Description of problem: We have a windows client to access the gluster volume. After copy -> paste -> rename a file on the client, the glusterfind pre session output the wrong info about the list of files that are modified. How reproducible: Each time Steps to Reproduce: 1. create a backup session 2. create a fileA on client and check it is in the brick dir of the gluster node. 3. copy fileA by right click and paste it to the same dir. 4. rename fileA to fileB, and check both fileA and fileB are in the brick dir. 5. run glusterfind pre session to generate output file Actual results: Only fileA - Copy was in the output file as a New file NEW test/fileA+-+Copy Expected results: Both fileA and fileB should in the output, and "fileA - Copy" shouldn't existed. NEW test/fileA NEW test/fileB Additional info: md-cache-timeout has been set to 0
Tentative upstream patch: https://review.gluster.org/17355
upstream patch : https://review.gluster.org/#/c/17439/
The summary of the bug is that there was a difference of expectation. Essentially this is NOT A BUG. However, there were two enhancements that got generated out of this exercise: 1. add --end-time option to be used with --since-time for the "query" command This option will help to specify the time up to which the change set is desired. An application which maintains the check-pointing time-stamp externally will find it helpful to control and supply the --end-time to be passed to glusterfind. The --end-time option is optional: the default is to take the current time and deduct the changelog roll-over time and use the resulting value as the end-time. 2. add --field-separator option; to be used with "pre" and "query" commands glusterfind output file has change tag followed by at most two file names; all of which are space separated. If the file name itself has embedded spaces and if the user chooses to avoid file name encoding, then it becomes difficult to identify file name string boundary. The --field-separator option can be used to pass a well known string to be embedded between the string fields in the output file. The output file can then be processed to safely extract file names with embedded spaces by parsing out the field separator string.

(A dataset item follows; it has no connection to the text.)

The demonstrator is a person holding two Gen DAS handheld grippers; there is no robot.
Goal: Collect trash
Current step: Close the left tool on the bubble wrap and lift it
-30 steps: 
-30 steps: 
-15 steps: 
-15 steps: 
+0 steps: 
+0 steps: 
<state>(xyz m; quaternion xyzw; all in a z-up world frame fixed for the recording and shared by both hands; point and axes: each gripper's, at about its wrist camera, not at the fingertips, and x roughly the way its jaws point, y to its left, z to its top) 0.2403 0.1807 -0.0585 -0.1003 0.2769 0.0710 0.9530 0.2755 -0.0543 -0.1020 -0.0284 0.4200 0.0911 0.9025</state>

downstream patches: https://code.engineering.redhat.com/gerrit/#/c/108767/ https://code.engineering.redhat.com/gerrit/#/c/108769/
Executed basic test case to verify this RFE. will execute some more cases,to verify this RFE further. Bug verified on build glusterfs-3.8.4-33 [root@dhcp35-199 yum.repos.d]# glusterfind query --field-separator "=" --since-time $((now - 3600)) --end-time $now vol0 /tmp/v1.log Generated output file /tmp/v1.log [root@dhcp35-199 yum.repos.d]# cat /tmp/v1.log RENAME=Sales+Department+Budget.xls=Sales+Department+Budget-2017.xls NEW=file1 NEW=file2 NEW=file3 NEW=file6 NEW=file9 NEW=file10 NEW=file4 NEW=file5 NEW=file7 NEW=file8 Generated output file /tmp/a1.log [root@dhcp35-199 yum.repos.d]# cat /tmp/a1.log NEW=test1 NEW=test2 NEW=test4 NEW=test5 NEW=test3 NEW=test8 NEW=test9 NEW=test6 NEW=test7 NEW=test10 NEW=Sales+Department+Budget-2017.xls
We can only keep the doc text short for the errata because of character limits, so providing the previous doc text here: Feature: glusterfind query Reason: Backup and Restore software usually maintain their own checkpoints/timestamps outside of glusterfind. The "query" command can be used to extract changed files by providing a timestamp as desired by the backup application. Result: The synopsis of gluserfind "query" command is as follows: usage: glusterfind query [-h] [--since-time SINCE_TIME] [--end-time END_TIME] [--no-encode] [--full] [--debug] [--disable-partial] [--output-prefix OUTPUT_PREFIX] [-N] [--tag-for-full-find TAG_FOR_FULL_FIND] [--field-separator FIELD_SEPARATOR] volume outfile The glusterfind "query" command is similar to the "pre" command. It helps to fetch the list of changed files. The "query" command expects one of the following options: 1. --since-time <UNIX-time-stamp> --end-time <UNIX-time-stamp> where: --since-time: the starting time from which changes are desired --end-time: the time upto which changed files are desired 2. --full All the list of the files in the volume. This option does not look at the changelogs and instead runs a command at the bricks to fetch file names. The "query" command does not create any internal session files to log checkpoint timestamps. The --field-separator option accepts a string that can be used to delimit the strings on a single line in the output file.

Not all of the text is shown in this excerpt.